Even now the thought made him lick his lips and his trousers uncomfortably tight.

But when Julyan finished his report, the Old One looked only mildly interested. “We knew they’d find something eventually. What you learned is helpful in one way. We know where they are. If they’ve found something, they won’t be leaving quickly. Griffin is extremely methodical and Terrell tends to follow his lead. That means we can depart without worrying they’ll become bored and we’ll lose their trail.”

“You still wish to depart?”

“Didn’t I tell you so?” The Old One tucked his letter into an inside pocket of his tunic. “Allies of mine at the college of loremasters in Spirit Bay have asked me to return and look into an interesting matter. A few days ago, something large splashed into Spirit Bay—something large enough to cause waves to crash in the harbor and small boats to be wrecked. Since then, lights have been seen on Mender’s Isle.”

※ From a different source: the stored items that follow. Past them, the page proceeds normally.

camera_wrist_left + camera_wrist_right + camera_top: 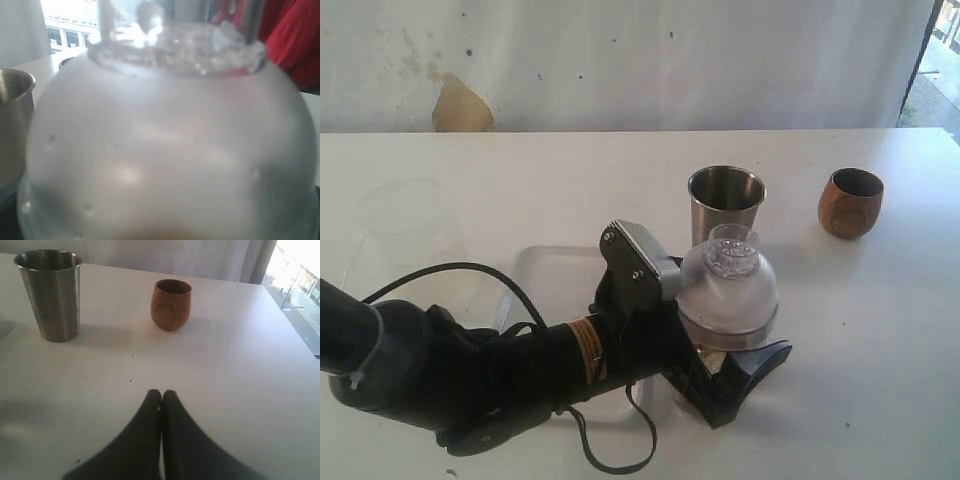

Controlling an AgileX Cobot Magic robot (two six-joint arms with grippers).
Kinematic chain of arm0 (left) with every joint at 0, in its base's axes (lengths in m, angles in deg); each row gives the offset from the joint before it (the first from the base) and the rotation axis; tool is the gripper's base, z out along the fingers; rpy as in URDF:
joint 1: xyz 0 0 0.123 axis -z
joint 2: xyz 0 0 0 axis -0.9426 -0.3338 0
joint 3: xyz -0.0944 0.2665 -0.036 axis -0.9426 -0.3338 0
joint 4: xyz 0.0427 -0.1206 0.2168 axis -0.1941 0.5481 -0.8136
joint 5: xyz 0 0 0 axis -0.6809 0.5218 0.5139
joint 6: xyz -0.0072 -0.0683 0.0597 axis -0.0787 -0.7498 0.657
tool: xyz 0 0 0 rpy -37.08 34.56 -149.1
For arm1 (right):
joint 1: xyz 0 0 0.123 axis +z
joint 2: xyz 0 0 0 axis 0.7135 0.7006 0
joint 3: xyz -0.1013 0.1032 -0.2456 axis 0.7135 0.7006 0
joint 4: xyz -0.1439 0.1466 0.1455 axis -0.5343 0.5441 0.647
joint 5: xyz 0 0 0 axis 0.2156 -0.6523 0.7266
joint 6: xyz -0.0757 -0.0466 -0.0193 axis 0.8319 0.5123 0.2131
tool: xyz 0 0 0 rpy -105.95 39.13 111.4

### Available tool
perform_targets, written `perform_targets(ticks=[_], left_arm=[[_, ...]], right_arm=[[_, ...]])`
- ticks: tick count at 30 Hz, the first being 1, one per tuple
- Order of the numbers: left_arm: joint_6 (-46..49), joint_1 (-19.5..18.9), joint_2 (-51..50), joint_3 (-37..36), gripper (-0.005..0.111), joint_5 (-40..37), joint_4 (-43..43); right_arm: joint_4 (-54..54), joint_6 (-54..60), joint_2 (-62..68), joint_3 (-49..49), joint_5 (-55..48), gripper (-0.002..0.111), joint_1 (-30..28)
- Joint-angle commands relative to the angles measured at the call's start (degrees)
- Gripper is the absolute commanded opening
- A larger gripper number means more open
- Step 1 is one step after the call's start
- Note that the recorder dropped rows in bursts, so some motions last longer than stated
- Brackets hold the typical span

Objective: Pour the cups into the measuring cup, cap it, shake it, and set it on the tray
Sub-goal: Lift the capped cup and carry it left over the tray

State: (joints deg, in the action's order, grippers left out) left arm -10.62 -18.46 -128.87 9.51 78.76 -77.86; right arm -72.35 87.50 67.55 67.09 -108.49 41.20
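A frosted dome lid (728, 290) sits on top of the measuring cup, whose clear body is mostly hidden behind my left gripper (740, 362). The gripper's dark fingers (765, 358) straddle the cup just under the lid, at the right end of the white tray (548, 268). The jaws stand wide; no squeeze shows. In the left wrist view the lid (165, 150) fills the picture and hides the fingers. The steel tumbler (726, 203) (50, 295) stands upright just behind. The wooden cup (850, 202) (171, 304) stands to its right. My right gripper (161, 393) is shut and empty, low over the table.
A faint cloudy plastic container (400, 225) stands at the left of the table. My left arm and its black cable (470, 268) lie across the tray's front. A white curtain hangs behind the table.
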Motion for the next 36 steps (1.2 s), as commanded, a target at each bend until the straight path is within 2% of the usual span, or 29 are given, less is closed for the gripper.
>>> perform_targets(ticks=[1,4,6,10,14,16,22,26,30,32,34,36], left_arm=[[-0.2,0.0,0.1,0.2,0.105,0.7,0.3],[0.1,0.0,0.1,0.2,0.1,-0.5,0.3],[0.1,0.0,0.1,0.2,0.089,-1.2,0.3],[0.1,0.0,0.1,0.2,0.057,-4.4,0.3],[0.0,0.0,0.1,0.2,0.013,-8.9,0.3],[-0.2,0.0,0.1,0.2,0.0,-9.3,0.1],[-3.5,0.0,0.7,0.2,0.0,-7.4,-0.8],[-4.2,0.0,5.3,0.2,0.0,-1.9,-3.7],[-11.2,0.0,12.3,0.2,0.0,-0.6,-7.1],[-11.2,0.0,16.7,0.2,0.0,-3.9,-11.7],[-6.8,0.0,21.4,0.2,0.0,-11.6,-12.5],[0.1,-1.2,24.6,0.2,0.0,-19.6,-5.7]], right_arm=[[0.0,0.3,-0.3,0.3,0.0,0.0,-0.4],[0.0,0.3,-0.3,0.3,0.0,0.0,-0.4],[0.0,0.3,-0.3,0.3,0.0,0.0,-0.4],[0.0,0.3,-0.3,0.3,0.0,0.0,-0.4],[0.0,0.3,-0.3,0.3,0.0,0.0,-0.4],[0.0,0.3,-0.3,0.3,0.0,0.0,-0.4],[0.0,0.3,-0.3,0.3,0.0,0.0,-0.4],[0.0,0.3,-0.3,0.3,0.0,0.0,-0.4],[0.0,0.3,-0.3,0.3,0.0,0.0,-0.4],[0.0,0.3,-0.3,0.3,0.0,0.0,-0.4],[0.0,0.3,-0.3,0.3,0.0,0.0,-0.4],[0.0,0.3,-0.3,0.3,0.0,0.0,-0.4]])
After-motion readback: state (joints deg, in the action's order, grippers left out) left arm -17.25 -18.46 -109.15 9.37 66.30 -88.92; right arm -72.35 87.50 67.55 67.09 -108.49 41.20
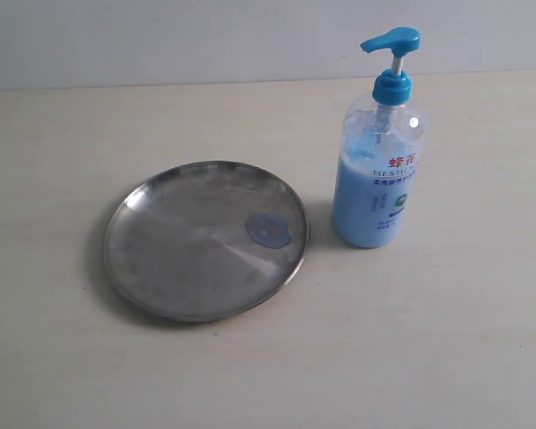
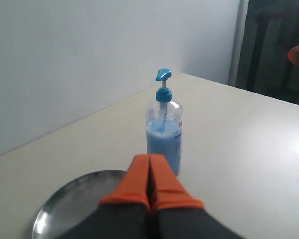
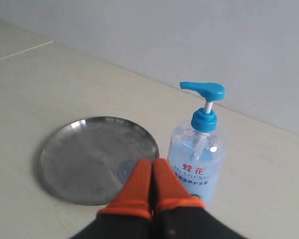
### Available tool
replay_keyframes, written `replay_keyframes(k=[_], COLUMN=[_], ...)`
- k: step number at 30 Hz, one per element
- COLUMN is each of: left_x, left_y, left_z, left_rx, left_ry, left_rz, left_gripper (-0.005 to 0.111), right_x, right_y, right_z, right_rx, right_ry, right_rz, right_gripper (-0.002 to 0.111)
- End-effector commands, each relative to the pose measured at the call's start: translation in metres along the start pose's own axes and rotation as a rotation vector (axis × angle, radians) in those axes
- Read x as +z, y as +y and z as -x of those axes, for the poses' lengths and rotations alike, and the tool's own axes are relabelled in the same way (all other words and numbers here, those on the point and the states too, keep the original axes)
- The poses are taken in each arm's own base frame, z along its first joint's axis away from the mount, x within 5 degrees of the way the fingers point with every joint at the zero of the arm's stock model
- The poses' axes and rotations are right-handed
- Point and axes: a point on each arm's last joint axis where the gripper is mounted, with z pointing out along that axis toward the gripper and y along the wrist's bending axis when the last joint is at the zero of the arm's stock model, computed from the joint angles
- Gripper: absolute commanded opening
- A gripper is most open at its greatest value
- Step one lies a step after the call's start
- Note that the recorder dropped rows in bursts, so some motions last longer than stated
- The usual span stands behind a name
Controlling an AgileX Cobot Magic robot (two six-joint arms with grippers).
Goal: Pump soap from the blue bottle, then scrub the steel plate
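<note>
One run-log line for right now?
left gripper shut, empty | right gripper shut, empty | soap blob on steel plate | blue bottle upright beside plate

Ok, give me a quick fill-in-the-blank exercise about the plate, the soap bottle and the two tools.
1. The blue bottle stands ____ beside the steel plate.
2. A blob of soap lies on the plate, at the side nearest the ____.
3. Open or shut? The left tool and the right tool are both ____.
Missing words: upright; bottle; shut.
</note>
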Motion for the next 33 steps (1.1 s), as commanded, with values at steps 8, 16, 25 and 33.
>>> replay_keyframes(k=[8, 16, 25, 33], left_x=[-0.022, -0.020, -0.020, -0.020], left_y=[-0.001, 0.001, 0.001, 0.001], left_z=[-0.034, -0.054, -0.065, -0.065], left_rx=[0.030, 0.023, 0.025, 0.025], left_ry=[0.026, -0.083, -0.141, -0.141], left_rz=[0.051, 0.082, 0.095, 0.095], left_gripper=[0.000, 0.000, 0.000, 0.000], right_x=[-0.031, -0.026, -0.029, -0.029], right_y=[-0.001, 0.002, 0.003, 0.003], right_z=[-0.032, -0.054, -0.058, -0.057], right_rx=[0.018, 0.027, 0.068, 0.074], right_ry=[-0.167, -0.215, -0.253, -0.255], right_rz=[-0.010, 0.001, 0.015, 0.020], right_gripper=[0.000, 0.000, 0.000, 0.000])
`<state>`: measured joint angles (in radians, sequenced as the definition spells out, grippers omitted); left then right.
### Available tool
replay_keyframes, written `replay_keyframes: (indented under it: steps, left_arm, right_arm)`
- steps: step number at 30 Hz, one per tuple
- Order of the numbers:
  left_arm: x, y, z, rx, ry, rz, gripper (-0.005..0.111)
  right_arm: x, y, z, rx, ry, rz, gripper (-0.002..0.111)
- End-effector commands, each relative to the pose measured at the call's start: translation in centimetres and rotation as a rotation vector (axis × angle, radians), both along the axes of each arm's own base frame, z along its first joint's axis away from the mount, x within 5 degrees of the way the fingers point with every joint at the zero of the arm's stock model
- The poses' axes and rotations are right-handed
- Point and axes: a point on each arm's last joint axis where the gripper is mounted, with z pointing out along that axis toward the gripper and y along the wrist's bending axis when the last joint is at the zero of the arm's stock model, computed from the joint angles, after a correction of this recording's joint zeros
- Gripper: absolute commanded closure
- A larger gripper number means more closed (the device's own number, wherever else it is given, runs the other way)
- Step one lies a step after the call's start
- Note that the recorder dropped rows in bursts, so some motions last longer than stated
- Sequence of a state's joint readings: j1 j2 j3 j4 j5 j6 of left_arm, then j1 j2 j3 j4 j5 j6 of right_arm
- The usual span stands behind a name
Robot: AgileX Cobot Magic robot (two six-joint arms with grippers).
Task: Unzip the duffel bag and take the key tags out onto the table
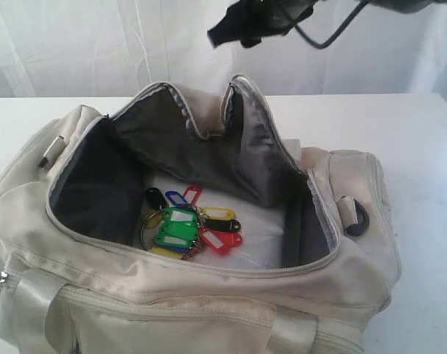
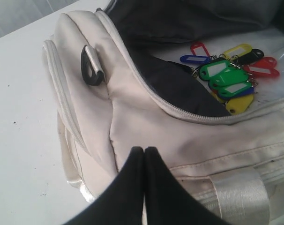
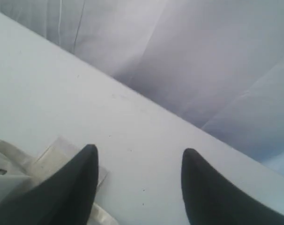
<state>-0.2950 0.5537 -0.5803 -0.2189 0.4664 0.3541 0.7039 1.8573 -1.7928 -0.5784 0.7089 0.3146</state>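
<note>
Right claw (image 3: 139, 150) gapes empty; my left claw (image 2: 144, 150) is shut, empty. Cream fabric duffel bag (image 1: 209, 302) unzipped; bright plastic key tags (image 1: 183, 225), six o'clock inside, not yet on white tabletop (image 1: 423, 184).

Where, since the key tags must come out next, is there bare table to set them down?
In the exterior view, bare table lies right of the duffel bag, and behind it up to the white backdrop. The bag fills the near middle; the key tags lie inside.
</note>
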Motion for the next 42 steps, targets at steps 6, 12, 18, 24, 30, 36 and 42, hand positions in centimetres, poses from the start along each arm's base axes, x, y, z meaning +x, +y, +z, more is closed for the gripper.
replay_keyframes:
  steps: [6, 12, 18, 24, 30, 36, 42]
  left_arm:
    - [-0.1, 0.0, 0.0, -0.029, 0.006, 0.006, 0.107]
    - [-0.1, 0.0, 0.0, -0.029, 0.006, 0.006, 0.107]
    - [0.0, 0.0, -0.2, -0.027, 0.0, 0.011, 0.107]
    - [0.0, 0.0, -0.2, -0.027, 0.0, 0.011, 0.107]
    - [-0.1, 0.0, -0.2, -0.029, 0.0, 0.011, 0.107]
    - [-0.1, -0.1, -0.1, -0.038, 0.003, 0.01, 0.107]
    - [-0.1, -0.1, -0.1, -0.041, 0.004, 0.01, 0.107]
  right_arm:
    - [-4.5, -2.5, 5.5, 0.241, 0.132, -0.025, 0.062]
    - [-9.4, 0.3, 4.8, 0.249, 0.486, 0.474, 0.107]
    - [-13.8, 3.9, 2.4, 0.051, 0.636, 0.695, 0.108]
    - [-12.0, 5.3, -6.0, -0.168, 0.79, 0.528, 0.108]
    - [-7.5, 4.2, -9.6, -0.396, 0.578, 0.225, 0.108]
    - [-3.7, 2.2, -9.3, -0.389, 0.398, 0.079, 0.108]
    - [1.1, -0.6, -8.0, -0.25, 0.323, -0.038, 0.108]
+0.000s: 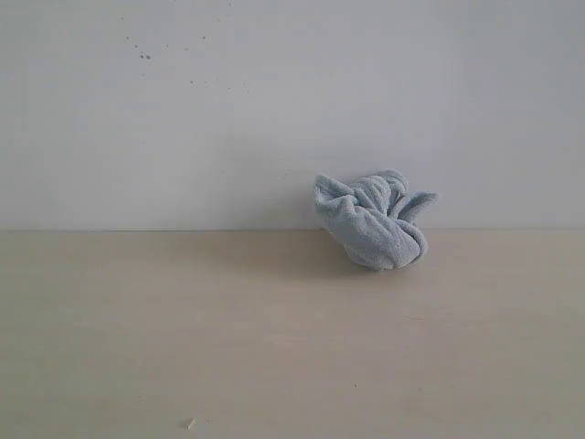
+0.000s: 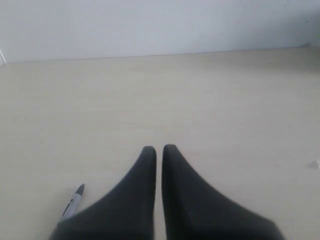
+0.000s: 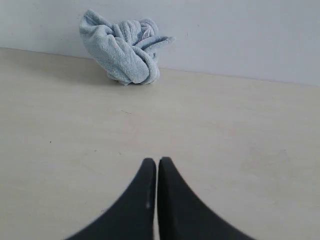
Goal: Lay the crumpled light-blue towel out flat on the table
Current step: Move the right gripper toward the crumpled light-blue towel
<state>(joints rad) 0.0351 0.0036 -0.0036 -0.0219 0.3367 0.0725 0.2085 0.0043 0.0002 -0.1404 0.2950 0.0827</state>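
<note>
My left gripper [image 2: 159, 149] and right gripper [image 3: 156, 161] are pinched closed and empty, and the towel [image 1: 373, 222] sits balled right of centre on the table [image 1: 183, 347], without a clear long axis, one flap pointing upper right.

The table [image 1: 274, 347] is a wide, pale beige wood-look top, smooth and matte, running back to a white wall [image 1: 274, 110]. The crumpled light-blue towel [image 1: 373, 222] sits on it as a tight fluffy wad at the far edge, right of the middle in the exterior view, close to the wall. A small white scrap [image 1: 190, 423] lies near the front edge. A pen [image 2: 74, 201] also lies on the surface, only one end showing
</note>
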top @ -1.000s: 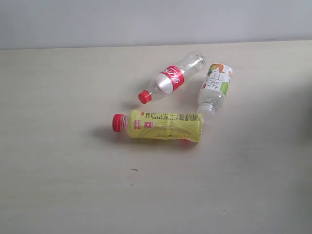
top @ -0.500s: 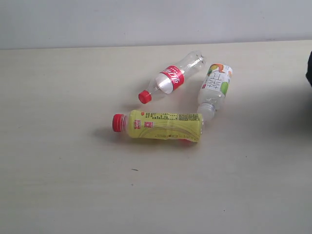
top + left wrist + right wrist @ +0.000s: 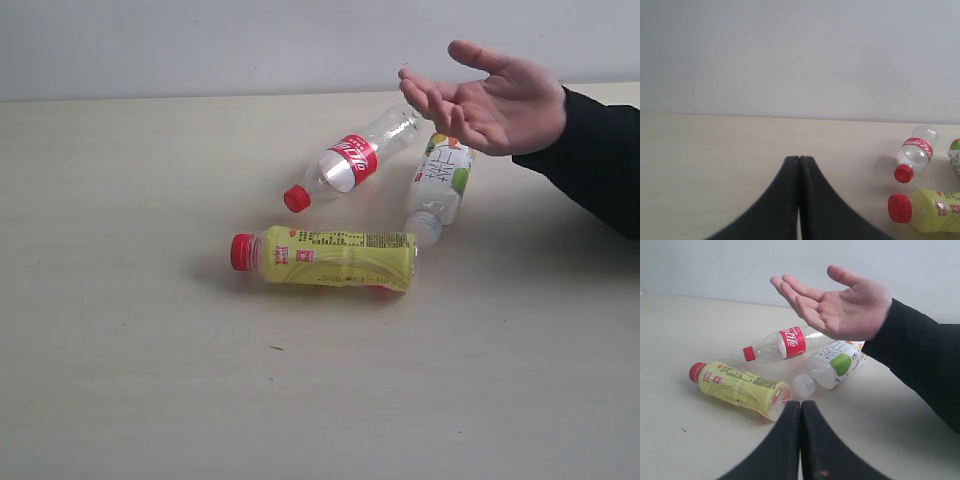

“Oh…” Julyan tried hard not to seem impressed, but knew he had failed. “And how did they find you?”

“I left partial notes with three of the loremasters I felt I could trust but who I knew did not completely trust each other. I knew they would never collaborate unless they felt the matter was urgent.”

“Then you anticipated this thing that splashed from the heavens?”

“Not precisely that.” The Old One steepled his fingers. “Griffin confided in me several things that I did not make public, nor will I now. However, they led me to believe it was not impossible that eventually something remarkable might happen. When the situation made it prudent for me to relocate, I took steps so that if such events occurred, I would know.”

“And we leave tonight?”

“Yes. We will take only what can be carried on one pack horse. I will send for the rest later, if it appears we will remain in Spirit Bay.”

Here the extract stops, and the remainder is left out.